I didn’t really remember meeting you, to be honest. I’d had too much wine.
The only part I remember is standing on the second stair of a stoop step to kiss you and then you carrying me over your shoulder up six flights of stairs to look at the moon on your roof somewhere over Lower Manhattan.
You got me a taxi home and I never planned on seeing you again. The only reason I’d even agreed to come meet you was because when he’d left that afternoon, I knew it was over with him and the ugly vindictive part we all have somewhere inside of us wanted to spite him.
The funny part was, once I’d agreed to see you again, I forgot all about him. You were all of the things that he wasn’t.

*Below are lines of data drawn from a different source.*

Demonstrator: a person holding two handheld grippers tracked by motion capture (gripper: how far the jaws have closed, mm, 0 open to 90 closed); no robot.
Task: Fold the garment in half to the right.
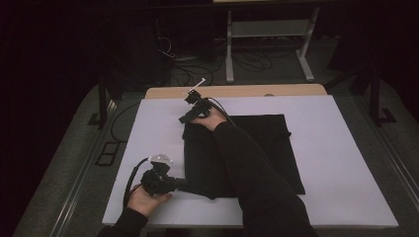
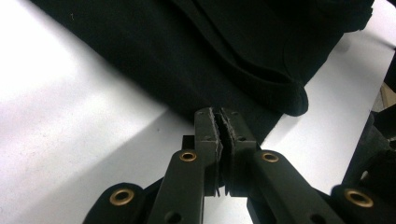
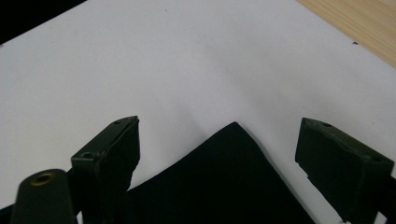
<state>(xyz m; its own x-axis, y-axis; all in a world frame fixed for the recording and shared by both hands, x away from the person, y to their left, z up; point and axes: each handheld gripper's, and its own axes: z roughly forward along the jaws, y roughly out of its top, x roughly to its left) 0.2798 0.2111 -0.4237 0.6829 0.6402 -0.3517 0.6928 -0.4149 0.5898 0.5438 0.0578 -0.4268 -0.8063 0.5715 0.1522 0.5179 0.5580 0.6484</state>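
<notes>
White board [image 1: 346,163] covers your table, with a strip of bare wood [image 1: 237,91] along its far edge and dark floor with cables beyond. Your left gripper [image 1: 185,184] sits at the near left, its jaws pinched tight on the near left corner of the black cloth [image 1: 267,148]. Your right gripper [image 1: 190,114] reaches across to the far left corner of that cloth; its jaws stand wide apart with the corner lying between them, pads not pressing on it. From there the cloth spreads flat over the middle of the board, your right sleeve [image 1: 252,168] crossing above it.
</notes>
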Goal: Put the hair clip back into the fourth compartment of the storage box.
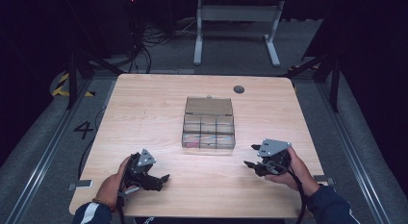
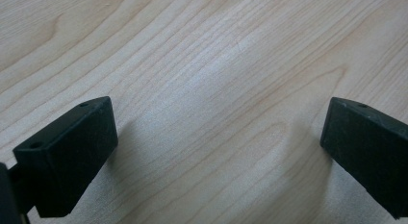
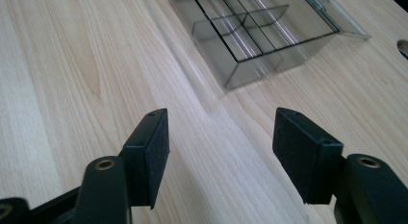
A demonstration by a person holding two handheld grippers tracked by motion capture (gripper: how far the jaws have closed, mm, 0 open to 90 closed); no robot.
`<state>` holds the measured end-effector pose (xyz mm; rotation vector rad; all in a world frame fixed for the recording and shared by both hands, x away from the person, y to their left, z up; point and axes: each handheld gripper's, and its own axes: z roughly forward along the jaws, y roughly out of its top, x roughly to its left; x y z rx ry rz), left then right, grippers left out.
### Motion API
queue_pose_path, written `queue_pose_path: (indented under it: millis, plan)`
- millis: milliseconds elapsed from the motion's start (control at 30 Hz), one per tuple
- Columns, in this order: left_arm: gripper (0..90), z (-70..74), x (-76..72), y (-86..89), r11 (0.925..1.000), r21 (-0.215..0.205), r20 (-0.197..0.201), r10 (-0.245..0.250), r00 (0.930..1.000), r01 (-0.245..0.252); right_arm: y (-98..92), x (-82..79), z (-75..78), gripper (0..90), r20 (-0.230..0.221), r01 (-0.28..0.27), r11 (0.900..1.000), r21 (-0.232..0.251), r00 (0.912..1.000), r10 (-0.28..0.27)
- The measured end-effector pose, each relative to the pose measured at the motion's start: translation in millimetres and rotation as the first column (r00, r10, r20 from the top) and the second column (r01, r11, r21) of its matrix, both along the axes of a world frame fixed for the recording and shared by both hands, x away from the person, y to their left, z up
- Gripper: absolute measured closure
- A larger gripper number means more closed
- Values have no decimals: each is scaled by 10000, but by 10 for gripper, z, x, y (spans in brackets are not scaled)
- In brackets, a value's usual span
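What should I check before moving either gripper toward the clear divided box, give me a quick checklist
1. Left gripper open, nothing held: ok.
2. Right gripper open, nothing held: ok.
3. Clear divided box lid open, folded back flat: ok.
4. Table free between both grippers and the box: ok.
5. Box compartments empty: cannot tell; the high view shows faint colour in them, while the right gripper view shows the box looking bare.

Lab: hazard-taped floor (image 1: 60, 87), cables (image 1: 144, 41)
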<state>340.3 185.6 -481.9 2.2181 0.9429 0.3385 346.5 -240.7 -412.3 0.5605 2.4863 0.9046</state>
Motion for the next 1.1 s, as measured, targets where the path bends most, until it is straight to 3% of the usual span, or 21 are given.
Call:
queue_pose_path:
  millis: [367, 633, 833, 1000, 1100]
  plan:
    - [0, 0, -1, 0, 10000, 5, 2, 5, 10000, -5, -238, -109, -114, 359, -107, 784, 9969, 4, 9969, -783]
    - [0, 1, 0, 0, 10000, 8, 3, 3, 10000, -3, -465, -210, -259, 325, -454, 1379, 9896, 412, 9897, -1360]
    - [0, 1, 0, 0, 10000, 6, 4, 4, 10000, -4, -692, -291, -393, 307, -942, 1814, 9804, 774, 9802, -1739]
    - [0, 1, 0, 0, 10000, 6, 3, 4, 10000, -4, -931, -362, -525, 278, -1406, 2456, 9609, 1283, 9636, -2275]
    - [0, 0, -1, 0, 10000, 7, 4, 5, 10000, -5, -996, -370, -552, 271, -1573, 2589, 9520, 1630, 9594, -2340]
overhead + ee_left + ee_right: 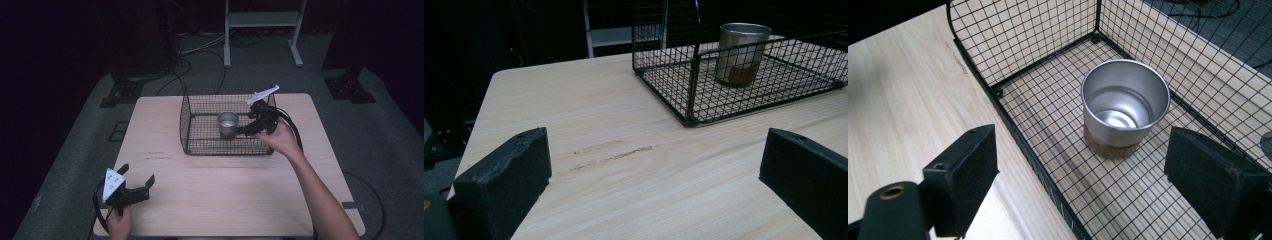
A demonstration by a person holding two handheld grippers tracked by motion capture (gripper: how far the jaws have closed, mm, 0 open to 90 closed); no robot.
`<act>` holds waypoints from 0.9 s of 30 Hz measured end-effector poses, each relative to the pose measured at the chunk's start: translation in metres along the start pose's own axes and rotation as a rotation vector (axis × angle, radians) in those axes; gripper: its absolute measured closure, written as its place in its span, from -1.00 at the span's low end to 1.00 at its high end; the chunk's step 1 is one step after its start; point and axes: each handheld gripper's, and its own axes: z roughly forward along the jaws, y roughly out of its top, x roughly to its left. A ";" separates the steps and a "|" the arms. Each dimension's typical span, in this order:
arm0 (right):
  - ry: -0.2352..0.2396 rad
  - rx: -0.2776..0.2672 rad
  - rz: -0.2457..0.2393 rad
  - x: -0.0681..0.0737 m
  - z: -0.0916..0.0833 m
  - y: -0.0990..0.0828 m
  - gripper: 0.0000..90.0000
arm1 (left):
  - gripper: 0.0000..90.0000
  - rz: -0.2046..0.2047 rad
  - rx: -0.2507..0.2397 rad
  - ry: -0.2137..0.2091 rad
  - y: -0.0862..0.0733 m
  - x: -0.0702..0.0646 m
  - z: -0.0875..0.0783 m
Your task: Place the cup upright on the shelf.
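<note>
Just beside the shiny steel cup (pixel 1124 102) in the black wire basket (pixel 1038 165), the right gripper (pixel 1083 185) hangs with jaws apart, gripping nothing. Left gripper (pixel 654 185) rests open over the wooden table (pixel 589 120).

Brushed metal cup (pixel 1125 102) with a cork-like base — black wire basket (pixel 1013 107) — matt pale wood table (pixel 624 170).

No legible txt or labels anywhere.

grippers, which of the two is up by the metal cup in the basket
The right gripper, reaching over the wire basket beside the metal cup. The left gripper sits at the table's near corner, far from it.
</note>
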 end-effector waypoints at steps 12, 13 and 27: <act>-0.007 0.007 -0.007 0.006 -0.014 -0.023 -0.71 | -1.00 0.006 0.003 0.000 0.000 0.000 0.000; -0.004 0.008 -0.008 0.006 -0.015 -0.025 -0.71 | -1.00 0.005 0.004 0.001 0.000 0.000 0.000; 0.011 -0.033 0.008 0.011 -0.034 -0.051 -0.71 | -1.00 0.010 0.004 -0.002 0.000 -0.001 0.001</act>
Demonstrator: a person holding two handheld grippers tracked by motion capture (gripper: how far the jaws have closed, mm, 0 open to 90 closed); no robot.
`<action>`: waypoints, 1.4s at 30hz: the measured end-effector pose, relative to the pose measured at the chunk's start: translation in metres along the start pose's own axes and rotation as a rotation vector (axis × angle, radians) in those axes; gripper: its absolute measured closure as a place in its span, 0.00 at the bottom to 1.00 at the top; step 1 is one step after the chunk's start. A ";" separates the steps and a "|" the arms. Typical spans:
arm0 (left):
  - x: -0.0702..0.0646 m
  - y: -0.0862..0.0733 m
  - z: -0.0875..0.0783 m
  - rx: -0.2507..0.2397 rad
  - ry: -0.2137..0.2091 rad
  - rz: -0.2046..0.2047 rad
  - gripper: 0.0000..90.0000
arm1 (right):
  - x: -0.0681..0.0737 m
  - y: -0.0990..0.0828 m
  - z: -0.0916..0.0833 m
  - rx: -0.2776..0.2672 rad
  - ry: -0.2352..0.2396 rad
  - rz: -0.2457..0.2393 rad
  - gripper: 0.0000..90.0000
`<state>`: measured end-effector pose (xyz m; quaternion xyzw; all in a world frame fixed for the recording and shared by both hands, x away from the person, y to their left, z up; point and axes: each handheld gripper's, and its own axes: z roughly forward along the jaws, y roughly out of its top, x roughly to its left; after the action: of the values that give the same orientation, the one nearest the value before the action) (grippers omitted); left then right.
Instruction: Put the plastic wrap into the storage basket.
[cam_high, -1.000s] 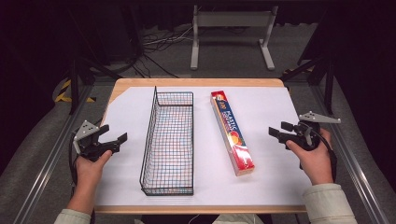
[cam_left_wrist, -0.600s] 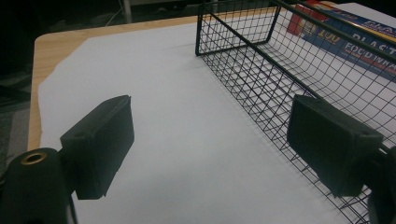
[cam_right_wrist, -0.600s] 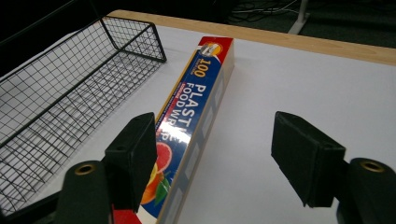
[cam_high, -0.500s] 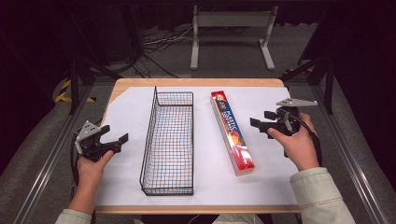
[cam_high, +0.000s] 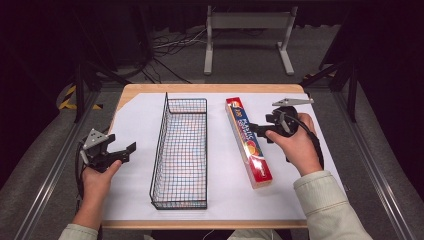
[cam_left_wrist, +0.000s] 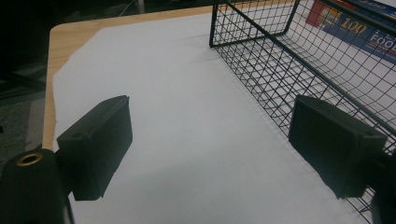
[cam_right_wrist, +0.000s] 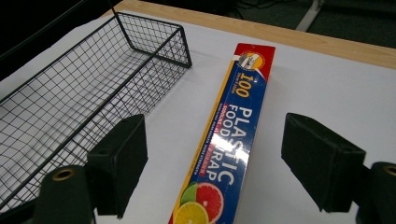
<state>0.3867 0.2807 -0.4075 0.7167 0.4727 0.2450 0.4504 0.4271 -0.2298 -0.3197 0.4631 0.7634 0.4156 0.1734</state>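
Now the right hand-held gripper (cam_high: 258, 129), jaws just spread wider, straddles the plastic food wrap box (cam_high: 248, 141) untouched; the left hand-held gripper (cam_high: 122, 151) gapes beside the wire basket (cam_high: 181, 150).

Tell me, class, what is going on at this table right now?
A person holds tongs in each hand. The right tongs have just been opening, with nothing gripped, beside the box of plastic wrap lying on the white sheet. The left tongs hang open left of the empty wire basket.
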 end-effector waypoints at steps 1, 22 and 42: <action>0.000 0.000 0.000 -0.001 0.000 0.001 0.16 | 0.001 0.001 0.002 0.002 -0.004 -0.002 0.25; 0.003 -0.002 0.001 0.004 0.006 0.000 0.16 | 0.003 -0.002 0.072 0.208 -0.124 0.101 0.19; 0.001 -0.005 0.005 0.012 0.006 0.001 0.16 | 0.004 -0.016 0.108 0.385 -0.198 0.114 0.19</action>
<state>0.3893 0.2804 -0.4143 0.7190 0.4752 0.2447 0.4442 0.4860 -0.1786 -0.3959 0.5686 0.7804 0.2241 0.1320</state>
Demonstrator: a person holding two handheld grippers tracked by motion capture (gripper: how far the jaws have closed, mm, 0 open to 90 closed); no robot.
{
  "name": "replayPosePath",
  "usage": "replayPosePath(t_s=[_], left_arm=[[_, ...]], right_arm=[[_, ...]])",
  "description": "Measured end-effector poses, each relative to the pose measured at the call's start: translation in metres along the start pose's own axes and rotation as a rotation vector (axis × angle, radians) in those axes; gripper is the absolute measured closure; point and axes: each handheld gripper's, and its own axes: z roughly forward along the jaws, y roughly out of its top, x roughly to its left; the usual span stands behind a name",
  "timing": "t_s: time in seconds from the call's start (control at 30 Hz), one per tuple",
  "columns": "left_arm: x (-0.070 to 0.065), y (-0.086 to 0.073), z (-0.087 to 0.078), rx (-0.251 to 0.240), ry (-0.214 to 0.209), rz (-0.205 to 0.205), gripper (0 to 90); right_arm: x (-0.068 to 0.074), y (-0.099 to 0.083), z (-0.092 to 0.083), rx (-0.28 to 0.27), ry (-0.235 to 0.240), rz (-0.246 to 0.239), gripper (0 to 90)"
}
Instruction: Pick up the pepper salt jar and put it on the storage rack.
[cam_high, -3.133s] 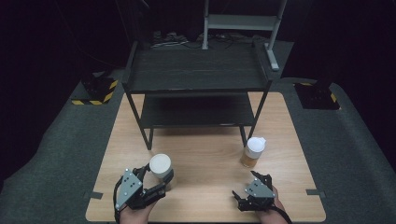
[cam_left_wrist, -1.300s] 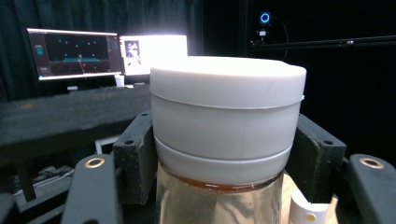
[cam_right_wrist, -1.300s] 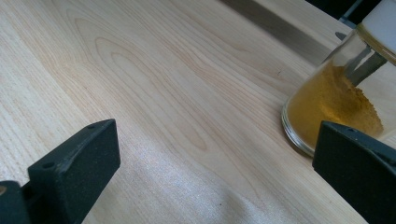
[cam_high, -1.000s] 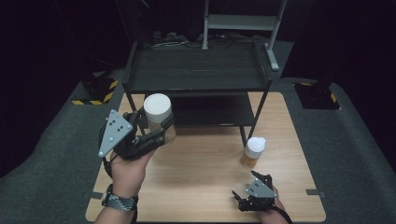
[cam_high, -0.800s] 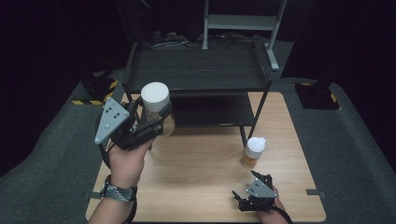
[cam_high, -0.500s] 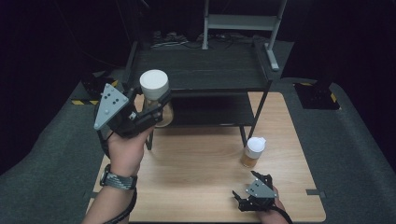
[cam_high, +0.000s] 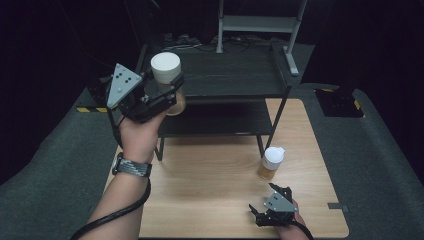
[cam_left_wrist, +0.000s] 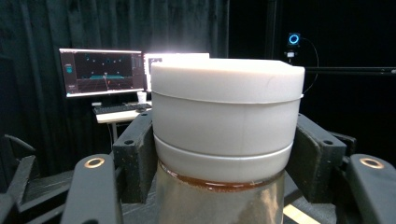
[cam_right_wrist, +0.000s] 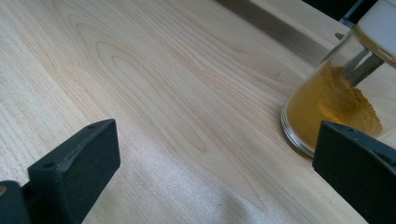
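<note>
Left gripper (cam_high: 167, 97) jaws clenched on the white-lidded jar (cam_high: 167, 75), pads on the lid band either side in the left gripper view (cam_left_wrist: 226, 121), brownish contents just below the lid. Jar is airborne, upright to slightly tilted, at the front left corner of the black shelf rack (cam_high: 235, 82), about level with its top shelf. So: pick done, lift done; placing on the rack looks like what's left, not yet set down. Can't tell from here whether top or lower shelf is the target. Right gripper (cam_high: 272, 210) sits low on the counter (cam_high: 210, 170) near the front edge, jaws released, nothing between them; right gripper view has bare wood between the jaws and the second jar (cam_right_wrist: 336, 102), yellow powder inside, just off to one side, not gripped. That second jar (cam_high: 271, 162) stands on the counter by the rack's front right leg, probably next in line. In the way: the rack's front left post and the top shelf's front edge sit right by the held jar, so it needs clearance going in. Top shelf surface looks bare. Behind the rack: a grey metal frame (cam_high: 260, 25) and cables; monitors (cam_left_wrist: 100, 72) in the background, irrelevant.
</note>
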Motion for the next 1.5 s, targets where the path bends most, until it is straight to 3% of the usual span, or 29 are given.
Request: replayPosePath(t_s=[0.6,0.9,1.1,1.5], left_arm=[[-0.003,0.012,0.043,0.022,0.056,0.013,34.2],[-0.003,0.010,0.061,0.036,0.080,0.028,34.2],[0.001,0.005,0.071,0.034,0.093,0.000,34.2],[-0.001,0.001,0.084,0.040,0.095,-0.008,34.2]], right_arm=[[-0.001,-0.001,-0.001,-0.002,0.009,-0.004,0.2],[-0.002,-0.002,-0.001,-0.006,0.011,0.000,0.2],[-0.002,-0.002,-0.002,-0.010,0.010,-0.004,0.3],[-0.001,-0.004,-0.002,-0.018,0.012,-0.001,0.2]])
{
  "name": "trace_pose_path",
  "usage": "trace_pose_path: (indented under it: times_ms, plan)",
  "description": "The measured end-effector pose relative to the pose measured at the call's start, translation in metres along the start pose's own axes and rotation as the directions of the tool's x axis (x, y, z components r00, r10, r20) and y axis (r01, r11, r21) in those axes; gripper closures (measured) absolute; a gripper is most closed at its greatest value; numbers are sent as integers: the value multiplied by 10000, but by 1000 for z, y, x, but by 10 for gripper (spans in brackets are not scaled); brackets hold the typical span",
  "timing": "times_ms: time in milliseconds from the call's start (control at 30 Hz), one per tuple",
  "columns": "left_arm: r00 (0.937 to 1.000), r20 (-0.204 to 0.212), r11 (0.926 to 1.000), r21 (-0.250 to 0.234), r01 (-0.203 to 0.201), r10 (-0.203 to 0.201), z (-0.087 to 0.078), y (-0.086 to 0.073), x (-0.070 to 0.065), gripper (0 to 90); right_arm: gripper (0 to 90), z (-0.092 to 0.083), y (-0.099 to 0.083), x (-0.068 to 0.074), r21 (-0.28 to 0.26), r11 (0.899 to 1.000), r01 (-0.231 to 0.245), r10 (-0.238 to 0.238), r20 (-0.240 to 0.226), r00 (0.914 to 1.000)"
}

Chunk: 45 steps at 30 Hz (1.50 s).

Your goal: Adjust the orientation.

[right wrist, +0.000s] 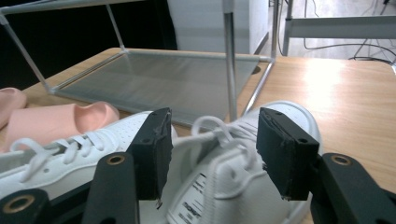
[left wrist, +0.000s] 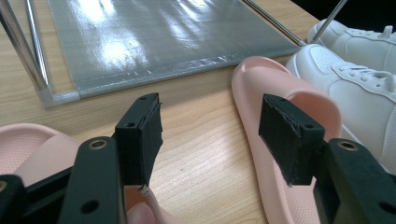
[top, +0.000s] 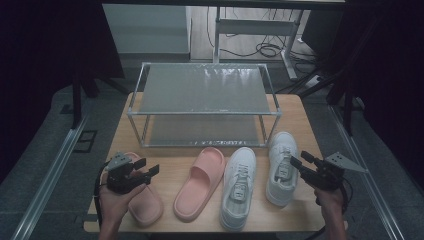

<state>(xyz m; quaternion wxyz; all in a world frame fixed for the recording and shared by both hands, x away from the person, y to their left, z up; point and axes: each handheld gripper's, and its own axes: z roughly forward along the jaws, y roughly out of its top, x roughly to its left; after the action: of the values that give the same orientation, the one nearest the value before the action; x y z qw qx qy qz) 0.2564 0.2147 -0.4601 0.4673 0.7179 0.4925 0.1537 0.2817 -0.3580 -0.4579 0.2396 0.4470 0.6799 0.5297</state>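
Sneakers (top: 239, 186) and pink slides (top: 200, 183) are lying in a row before the rack (top: 202, 90); left gripper (top: 146, 168) and right gripper (top: 299, 161) are hovering wide open, apparently gripping nothing

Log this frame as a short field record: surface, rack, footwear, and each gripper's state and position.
surface: wooden table
rack: two-tier metal shoe rack at the far side, both shelves bare
footwear: four in a row before the rack, from left: pink slide, second pink slide, white sneaker, second white sneaker
left gripper: open, holding nothing, over the leftmost slide
right gripper: open, holding nothing, over the rightmost sneaker's opening
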Motion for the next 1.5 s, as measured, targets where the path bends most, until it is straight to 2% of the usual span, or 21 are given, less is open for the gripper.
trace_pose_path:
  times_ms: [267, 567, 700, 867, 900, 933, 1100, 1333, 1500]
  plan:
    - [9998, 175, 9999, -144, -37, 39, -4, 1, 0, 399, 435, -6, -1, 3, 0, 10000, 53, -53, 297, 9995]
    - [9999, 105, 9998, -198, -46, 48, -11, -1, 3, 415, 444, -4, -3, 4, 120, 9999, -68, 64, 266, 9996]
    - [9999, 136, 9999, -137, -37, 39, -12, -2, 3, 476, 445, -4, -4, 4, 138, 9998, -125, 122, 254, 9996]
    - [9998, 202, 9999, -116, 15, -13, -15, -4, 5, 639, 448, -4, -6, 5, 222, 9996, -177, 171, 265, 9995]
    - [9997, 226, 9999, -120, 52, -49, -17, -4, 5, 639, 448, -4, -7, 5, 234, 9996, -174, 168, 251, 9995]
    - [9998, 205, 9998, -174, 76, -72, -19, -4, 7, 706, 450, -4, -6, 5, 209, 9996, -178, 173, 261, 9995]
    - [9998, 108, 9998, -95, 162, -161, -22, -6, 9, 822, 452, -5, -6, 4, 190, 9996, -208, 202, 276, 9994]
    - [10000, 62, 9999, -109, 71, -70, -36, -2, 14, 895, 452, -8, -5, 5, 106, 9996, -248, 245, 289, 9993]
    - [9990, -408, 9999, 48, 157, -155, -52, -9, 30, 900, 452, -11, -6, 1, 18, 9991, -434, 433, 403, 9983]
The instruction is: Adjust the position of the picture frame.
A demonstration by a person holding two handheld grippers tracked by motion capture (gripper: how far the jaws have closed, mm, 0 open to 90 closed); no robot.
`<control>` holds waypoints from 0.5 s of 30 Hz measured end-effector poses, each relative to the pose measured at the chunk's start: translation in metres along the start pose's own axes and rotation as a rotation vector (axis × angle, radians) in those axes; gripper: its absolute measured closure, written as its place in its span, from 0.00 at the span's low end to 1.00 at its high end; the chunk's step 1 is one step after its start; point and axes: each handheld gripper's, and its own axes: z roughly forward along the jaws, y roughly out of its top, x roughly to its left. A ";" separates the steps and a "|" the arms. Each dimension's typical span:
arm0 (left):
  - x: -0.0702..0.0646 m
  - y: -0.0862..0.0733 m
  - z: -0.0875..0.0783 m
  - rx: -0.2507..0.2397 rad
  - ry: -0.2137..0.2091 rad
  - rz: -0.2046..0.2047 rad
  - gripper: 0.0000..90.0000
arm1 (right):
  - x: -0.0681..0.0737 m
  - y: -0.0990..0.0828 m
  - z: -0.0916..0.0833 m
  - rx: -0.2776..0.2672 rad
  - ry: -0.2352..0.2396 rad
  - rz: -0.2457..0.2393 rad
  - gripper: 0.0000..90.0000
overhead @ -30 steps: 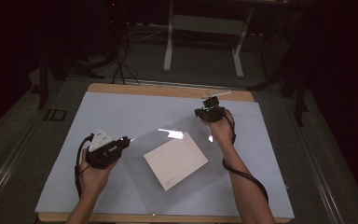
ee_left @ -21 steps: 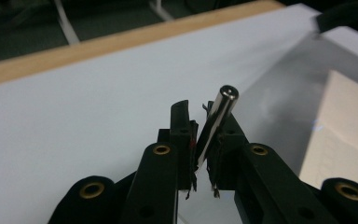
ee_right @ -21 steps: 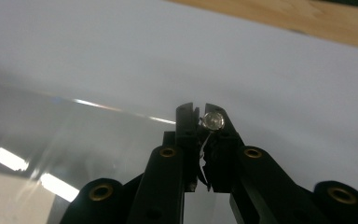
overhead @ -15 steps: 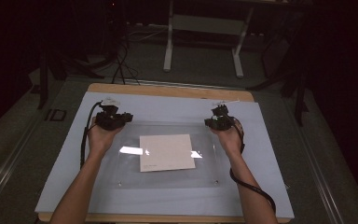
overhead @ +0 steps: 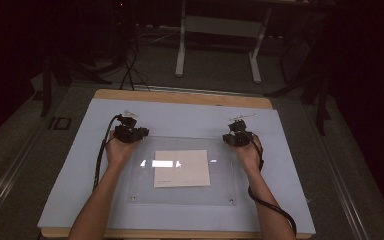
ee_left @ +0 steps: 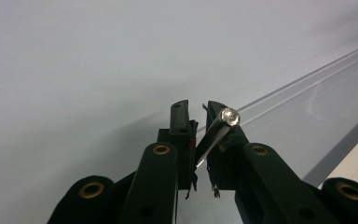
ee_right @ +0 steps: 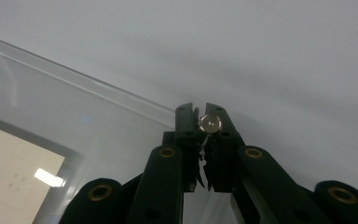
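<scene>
Left gripper (ee_left: 196, 122) nearly closed, far-left corner of clear acrylic sheet (overhead: 180, 192) clamped at its metal standoff (ee_left: 228, 116). Right gripper (ee_right: 197, 120) likewise pinched on far-right corner. White paper (overhead: 181, 168) seen under sheet, between both grippers. Pale blue mat (overhead: 190, 112) beyond.

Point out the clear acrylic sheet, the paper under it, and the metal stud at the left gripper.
clear acrylic sheet (overhead: 220, 192), high view, bare part near its front right corner.
paper (overhead: 181, 168), high view, middle of the sheet.
metal stud (ee_left: 229, 116), left gripper view, its round shiny head.
</scene>
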 end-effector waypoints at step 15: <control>-0.001 -0.004 0.008 -0.003 0.015 -0.025 0.91 | -0.005 -0.009 0.008 -0.020 0.001 -0.035 0.94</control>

Months later when I’d grown attached and you’d grown cold and distant, he reappeared as if in knowing he had an opening. Knowing that I was feeling hurt, neglected, weak.
At times I felt guilty. Other times I knew you were doing the same thing. He didn’t know a thing about you and am sure your ego your ego wouldn’t have allowed you to think I’d ever dare to stray.
He was all of the things that you weren’t.
A circle of people doing the same thing to each other. Everyone’s heart just a little bit somewhere else.
I thought about you when I was with him. I thought about him when I was with you.
This was the first time I realized you could love two very different at people at the very same time.